Airbus claims that shark-fin-inspired wing-tip devices on its A320 aircraft will help them use less fuel, carry more weight, climb higher at a faster rate and produce less emissions and noise.
The ‘Sharklet’ large wing-tip devices will be fitted on 14 A320s built for Air New Zealand by the end of 2012. It is hoped that other A320 models will be built and fitted with the devices by 2013.
Airbus claims that the Sharklets will reduce fuel burn by 3.5 per cent and annually reduce CO2 emissions by 700 tonnes, compared to current aircraft.
Alan Pardoe, head of product marketing for A320, explained that the Sharklets act like an extension of the wing in the vertical plane.

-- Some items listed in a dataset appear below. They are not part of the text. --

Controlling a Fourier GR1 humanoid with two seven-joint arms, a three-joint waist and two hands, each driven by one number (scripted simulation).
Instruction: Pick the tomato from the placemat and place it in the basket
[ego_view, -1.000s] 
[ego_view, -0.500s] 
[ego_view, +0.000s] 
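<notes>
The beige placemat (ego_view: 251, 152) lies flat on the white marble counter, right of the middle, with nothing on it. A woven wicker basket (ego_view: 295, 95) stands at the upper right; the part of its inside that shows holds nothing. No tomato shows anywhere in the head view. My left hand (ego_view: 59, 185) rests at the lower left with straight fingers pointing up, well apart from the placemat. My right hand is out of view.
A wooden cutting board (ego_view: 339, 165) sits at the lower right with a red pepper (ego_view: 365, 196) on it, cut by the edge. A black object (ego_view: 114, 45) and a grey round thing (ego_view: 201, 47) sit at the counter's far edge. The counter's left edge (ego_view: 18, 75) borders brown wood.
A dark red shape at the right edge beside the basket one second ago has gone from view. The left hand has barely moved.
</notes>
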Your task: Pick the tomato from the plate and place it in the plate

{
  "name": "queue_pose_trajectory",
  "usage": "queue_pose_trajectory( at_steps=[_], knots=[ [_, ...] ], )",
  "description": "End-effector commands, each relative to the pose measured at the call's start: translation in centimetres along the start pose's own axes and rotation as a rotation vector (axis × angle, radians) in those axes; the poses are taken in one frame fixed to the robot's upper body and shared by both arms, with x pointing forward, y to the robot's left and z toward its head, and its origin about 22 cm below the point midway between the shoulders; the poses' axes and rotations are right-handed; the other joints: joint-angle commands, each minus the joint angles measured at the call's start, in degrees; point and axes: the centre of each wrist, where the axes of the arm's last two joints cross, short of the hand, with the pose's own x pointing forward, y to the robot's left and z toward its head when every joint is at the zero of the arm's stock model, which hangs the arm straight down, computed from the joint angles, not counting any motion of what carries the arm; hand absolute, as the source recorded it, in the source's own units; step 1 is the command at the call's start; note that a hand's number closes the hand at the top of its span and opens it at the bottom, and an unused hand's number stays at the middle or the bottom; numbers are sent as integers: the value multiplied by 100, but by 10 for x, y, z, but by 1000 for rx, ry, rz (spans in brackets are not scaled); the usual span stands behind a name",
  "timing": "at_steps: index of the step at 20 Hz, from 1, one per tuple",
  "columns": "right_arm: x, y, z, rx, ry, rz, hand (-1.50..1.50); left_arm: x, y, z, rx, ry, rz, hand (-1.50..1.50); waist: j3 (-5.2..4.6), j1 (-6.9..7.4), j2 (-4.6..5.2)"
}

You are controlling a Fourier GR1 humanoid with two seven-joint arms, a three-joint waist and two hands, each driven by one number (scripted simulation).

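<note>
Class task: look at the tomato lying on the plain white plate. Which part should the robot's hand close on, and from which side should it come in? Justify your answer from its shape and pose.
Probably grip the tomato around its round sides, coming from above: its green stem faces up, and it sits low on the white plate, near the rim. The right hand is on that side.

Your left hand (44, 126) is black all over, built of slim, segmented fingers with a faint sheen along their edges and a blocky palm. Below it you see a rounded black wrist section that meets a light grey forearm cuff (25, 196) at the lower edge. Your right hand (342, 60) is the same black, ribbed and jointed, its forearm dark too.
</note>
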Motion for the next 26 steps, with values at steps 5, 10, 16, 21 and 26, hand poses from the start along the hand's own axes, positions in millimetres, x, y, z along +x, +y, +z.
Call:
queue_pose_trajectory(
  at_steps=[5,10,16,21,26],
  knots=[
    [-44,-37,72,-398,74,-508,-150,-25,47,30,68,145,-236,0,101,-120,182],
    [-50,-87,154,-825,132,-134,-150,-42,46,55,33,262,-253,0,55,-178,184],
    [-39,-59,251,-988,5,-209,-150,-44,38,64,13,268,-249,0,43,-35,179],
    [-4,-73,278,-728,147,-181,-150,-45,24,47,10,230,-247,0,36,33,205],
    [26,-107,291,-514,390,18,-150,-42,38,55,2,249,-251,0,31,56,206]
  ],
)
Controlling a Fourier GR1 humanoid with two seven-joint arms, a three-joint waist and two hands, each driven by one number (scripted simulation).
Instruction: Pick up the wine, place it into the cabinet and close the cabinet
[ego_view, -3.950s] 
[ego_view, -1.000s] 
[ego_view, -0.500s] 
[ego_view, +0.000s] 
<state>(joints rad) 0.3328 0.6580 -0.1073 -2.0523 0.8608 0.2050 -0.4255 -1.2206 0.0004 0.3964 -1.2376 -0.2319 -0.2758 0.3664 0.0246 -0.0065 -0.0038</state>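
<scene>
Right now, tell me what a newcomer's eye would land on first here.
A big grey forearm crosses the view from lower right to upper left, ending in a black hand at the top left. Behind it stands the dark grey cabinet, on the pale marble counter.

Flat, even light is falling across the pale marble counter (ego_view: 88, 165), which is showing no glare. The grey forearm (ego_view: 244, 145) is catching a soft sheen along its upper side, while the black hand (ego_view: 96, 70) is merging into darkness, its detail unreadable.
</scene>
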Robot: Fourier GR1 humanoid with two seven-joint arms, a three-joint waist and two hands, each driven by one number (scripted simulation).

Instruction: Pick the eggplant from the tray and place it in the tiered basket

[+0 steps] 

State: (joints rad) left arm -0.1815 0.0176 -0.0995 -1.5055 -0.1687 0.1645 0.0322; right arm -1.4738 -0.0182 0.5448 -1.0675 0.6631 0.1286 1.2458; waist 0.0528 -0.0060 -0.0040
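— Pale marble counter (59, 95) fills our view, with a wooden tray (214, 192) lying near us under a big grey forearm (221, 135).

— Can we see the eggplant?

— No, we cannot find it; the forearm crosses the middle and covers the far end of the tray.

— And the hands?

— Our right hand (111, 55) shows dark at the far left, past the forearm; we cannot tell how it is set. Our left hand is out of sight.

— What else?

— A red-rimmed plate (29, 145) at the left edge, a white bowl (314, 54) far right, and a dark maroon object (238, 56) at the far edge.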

‘In general aerodynamic terms, the greater the wing span the higher the aspect ratio and the greater the aerodynamic efficiency,’ he said, adding that the Sharklets reduce drag by minimising the vortex at the end of the wing.
Pardoe said that these features will also improve take-off performance, leading to less noise pollution for residents living around the airport, as the aircraft will fly higher over their communities.
He added that the Sharklets are expected to increase payload by 500kg - meaning an aircraft will climb higher for the same weight. Airbus believes that this is a critical feature for aeroplanes that take off from runways surrounded by obstacles such as trees, church spires, or even mountains.
“Sharklets will annually reduce CO2 emissions by 700 tonnes”
‘We see this as an issue with critical cases when you have an engine fail at the worse possible moment in take-off,’ said Pardoe. ‘You want to be way above all these obstacles.’
Airbus believes that the Sharklets are superior to anything comparable on the market.
Pardoe said that the industry has moved along in the last 10 years in terms of the ability to analyse the aerodynamics of an aircraft. The Airbus design reflects this, he added.
Airbus has made advances in computational-fluid-dynamics simulation tools and wing-tunnel and flight testing over the last several years through its in-house research and development programmes.